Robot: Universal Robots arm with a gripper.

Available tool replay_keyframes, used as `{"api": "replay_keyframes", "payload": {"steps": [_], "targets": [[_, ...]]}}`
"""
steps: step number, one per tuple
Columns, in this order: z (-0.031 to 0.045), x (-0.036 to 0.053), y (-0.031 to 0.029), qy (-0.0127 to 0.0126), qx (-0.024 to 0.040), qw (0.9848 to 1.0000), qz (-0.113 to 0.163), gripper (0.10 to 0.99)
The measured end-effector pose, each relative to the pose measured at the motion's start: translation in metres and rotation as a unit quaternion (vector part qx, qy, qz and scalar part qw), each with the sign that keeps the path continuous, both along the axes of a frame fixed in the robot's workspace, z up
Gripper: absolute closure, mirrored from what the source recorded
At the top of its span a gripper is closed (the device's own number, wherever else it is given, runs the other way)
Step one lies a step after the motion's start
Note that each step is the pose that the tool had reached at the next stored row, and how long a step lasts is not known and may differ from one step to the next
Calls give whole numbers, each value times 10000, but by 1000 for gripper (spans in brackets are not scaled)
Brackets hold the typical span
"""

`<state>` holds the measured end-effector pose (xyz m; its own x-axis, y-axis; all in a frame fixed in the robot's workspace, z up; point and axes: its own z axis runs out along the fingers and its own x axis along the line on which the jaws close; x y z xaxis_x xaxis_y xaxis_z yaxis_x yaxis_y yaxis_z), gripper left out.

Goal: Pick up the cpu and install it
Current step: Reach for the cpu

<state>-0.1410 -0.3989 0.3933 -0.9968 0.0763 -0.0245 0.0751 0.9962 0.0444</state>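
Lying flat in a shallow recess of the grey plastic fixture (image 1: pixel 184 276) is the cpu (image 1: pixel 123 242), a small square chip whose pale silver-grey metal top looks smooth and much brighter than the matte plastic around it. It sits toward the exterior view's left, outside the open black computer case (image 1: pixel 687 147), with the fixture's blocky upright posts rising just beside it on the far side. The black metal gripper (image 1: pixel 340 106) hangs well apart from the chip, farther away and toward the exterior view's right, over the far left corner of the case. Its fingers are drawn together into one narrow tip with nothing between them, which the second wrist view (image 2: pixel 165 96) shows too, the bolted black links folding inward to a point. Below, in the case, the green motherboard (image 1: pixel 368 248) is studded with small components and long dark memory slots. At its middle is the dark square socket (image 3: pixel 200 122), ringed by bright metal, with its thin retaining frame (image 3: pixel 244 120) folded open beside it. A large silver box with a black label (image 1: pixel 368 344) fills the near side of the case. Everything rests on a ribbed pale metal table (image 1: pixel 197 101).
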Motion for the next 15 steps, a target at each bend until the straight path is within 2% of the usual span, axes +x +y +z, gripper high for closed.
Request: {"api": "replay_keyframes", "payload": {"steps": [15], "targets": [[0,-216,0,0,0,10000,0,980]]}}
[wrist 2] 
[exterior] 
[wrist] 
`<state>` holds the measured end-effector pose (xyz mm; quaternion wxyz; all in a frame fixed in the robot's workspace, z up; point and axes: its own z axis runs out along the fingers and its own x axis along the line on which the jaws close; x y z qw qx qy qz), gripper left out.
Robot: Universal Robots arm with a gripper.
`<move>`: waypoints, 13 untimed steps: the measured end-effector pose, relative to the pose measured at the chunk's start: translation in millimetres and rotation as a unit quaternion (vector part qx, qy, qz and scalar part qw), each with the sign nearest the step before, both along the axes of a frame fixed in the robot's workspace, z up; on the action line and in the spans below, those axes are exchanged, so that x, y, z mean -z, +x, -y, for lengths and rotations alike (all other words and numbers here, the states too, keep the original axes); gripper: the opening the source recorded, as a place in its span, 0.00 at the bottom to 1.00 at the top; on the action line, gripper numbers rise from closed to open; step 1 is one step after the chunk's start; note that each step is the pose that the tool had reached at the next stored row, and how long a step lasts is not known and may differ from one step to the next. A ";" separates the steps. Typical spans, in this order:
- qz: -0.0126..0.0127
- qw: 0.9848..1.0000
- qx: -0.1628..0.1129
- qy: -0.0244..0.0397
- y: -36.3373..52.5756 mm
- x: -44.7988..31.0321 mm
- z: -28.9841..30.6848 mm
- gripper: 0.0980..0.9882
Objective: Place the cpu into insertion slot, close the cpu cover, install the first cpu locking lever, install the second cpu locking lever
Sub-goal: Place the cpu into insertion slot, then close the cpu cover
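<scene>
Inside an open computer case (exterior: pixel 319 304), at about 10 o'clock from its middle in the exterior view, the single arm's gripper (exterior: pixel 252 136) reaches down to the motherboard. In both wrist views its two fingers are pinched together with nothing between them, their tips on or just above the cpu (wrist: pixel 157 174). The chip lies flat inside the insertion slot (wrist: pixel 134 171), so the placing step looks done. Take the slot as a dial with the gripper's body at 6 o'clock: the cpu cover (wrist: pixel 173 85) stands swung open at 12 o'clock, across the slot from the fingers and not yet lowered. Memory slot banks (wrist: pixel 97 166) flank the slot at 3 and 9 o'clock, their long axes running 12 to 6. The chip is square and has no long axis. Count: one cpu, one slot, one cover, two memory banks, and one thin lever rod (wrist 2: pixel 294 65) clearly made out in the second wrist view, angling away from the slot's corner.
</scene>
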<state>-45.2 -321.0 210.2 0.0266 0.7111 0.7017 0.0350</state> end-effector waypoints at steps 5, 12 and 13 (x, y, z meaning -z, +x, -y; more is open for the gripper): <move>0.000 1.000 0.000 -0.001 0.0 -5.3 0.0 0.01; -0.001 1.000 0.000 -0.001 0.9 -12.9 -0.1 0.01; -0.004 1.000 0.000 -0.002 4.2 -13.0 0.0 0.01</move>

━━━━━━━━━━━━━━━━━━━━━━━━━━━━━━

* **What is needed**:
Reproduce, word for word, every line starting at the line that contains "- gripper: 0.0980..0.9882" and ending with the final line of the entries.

* **Answer to this exercise**:
- gripper: 0.0980..0.9882
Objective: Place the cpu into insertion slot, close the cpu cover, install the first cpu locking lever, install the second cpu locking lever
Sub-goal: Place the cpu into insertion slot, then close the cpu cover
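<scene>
Inside an open computer case (exterior: pixel 319 304), at about 10 o'clock from its middle in the exterior view, the single arm's gripper (exterior: pixel 252 136) reaches down to the motherboard. In both wrist views its two fingers are pinched together with nothing between them, their tips on or just above the cpu (wrist: pixel 157 174). The chip lies flat inside the insertion slot (wrist: pixel 134 171), so the placing step looks done. Take the slot as a dial with the gripper's body at 6 o'clock: the cpu cover (wrist: pixel 173 85) stands swung open at 12 o'clock, across the slot from the fingers and not yet lowered. Memory slot banks (wrist: pixel 97 166) flank the slot at 3 and 9 o'clock, their long axes running 12 to 6. The chip is square and has no long axis. Count: one cpu, one slot, one cover, two memory banks, and one thin lever rod (wrist 2: pixel 294 65) clearly made out in the second wrist view, angling away from the slot's corner.
</scene>
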<state>-45.2 -321.0 210.2 0.0266 0.7111 0.7017 0.0350</state> end-effector waypoints at steps 5, 12 and 13 (x, y, z meaning -z, +x, -y; more is open for the gripper): <move>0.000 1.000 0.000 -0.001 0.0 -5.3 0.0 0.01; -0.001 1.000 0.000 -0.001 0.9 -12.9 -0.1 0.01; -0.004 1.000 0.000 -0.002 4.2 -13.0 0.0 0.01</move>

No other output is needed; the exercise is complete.